> **WHAT THIS TASK INVOLVES**:
A faithful copy of the data below is required, leaving out every picture.
#### DATA SEGMENT
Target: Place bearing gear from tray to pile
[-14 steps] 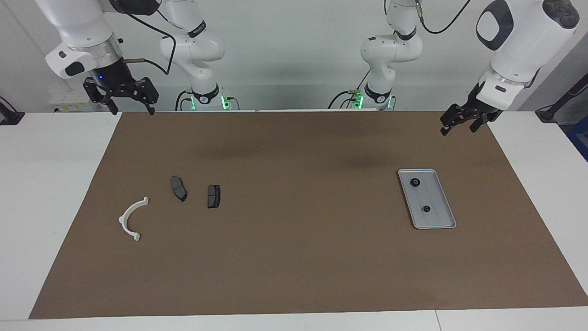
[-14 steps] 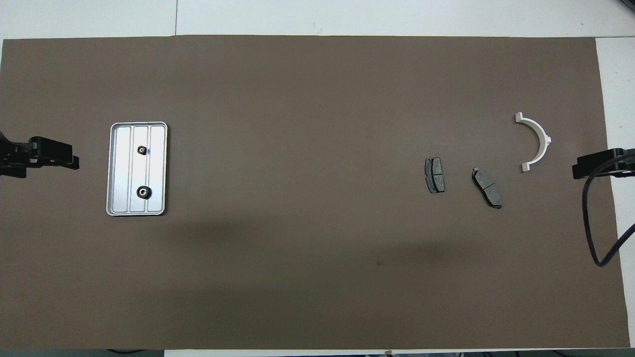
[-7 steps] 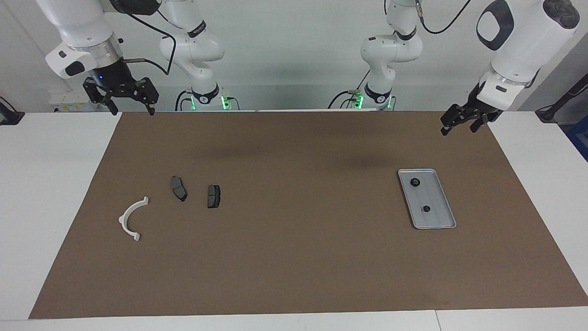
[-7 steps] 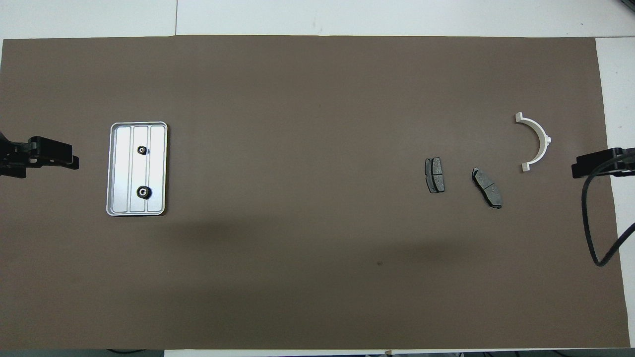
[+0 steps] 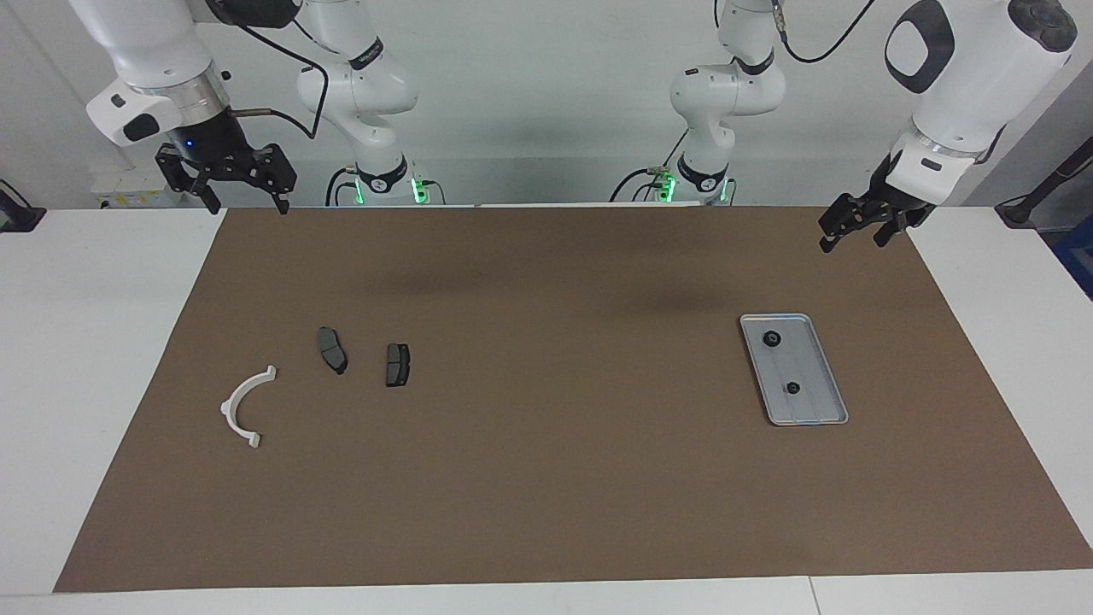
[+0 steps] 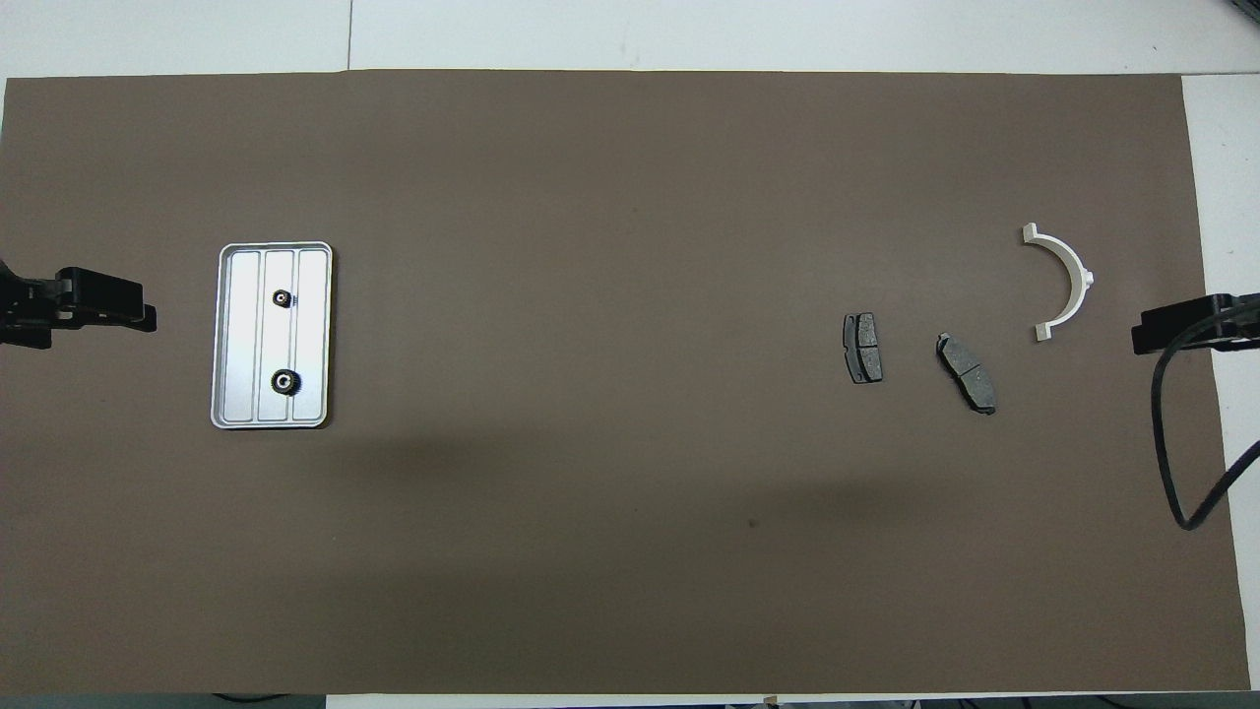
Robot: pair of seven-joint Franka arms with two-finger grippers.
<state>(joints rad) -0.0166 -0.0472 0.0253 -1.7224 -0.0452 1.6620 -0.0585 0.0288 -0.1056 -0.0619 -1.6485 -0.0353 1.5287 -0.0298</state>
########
> **EXERCISE RESULT**:
Target: Place bearing gear from tray to pile
[-14 steps] 
[-14 steps] 
[-7 steps] 
[-7 steps] 
[+0 steps] 
[+0 steps] 
Robot: pair of seven-joint Franka arms with two-finger grippers.
<state>(joints rad) -0.0166 -0.0472 0.0253 -1.7224 -0.0452 1.6620 -0.0585 0.0288 -0.1056 -0.0619 -1.6485 -0.0353 1.5287 -0.0298</state>

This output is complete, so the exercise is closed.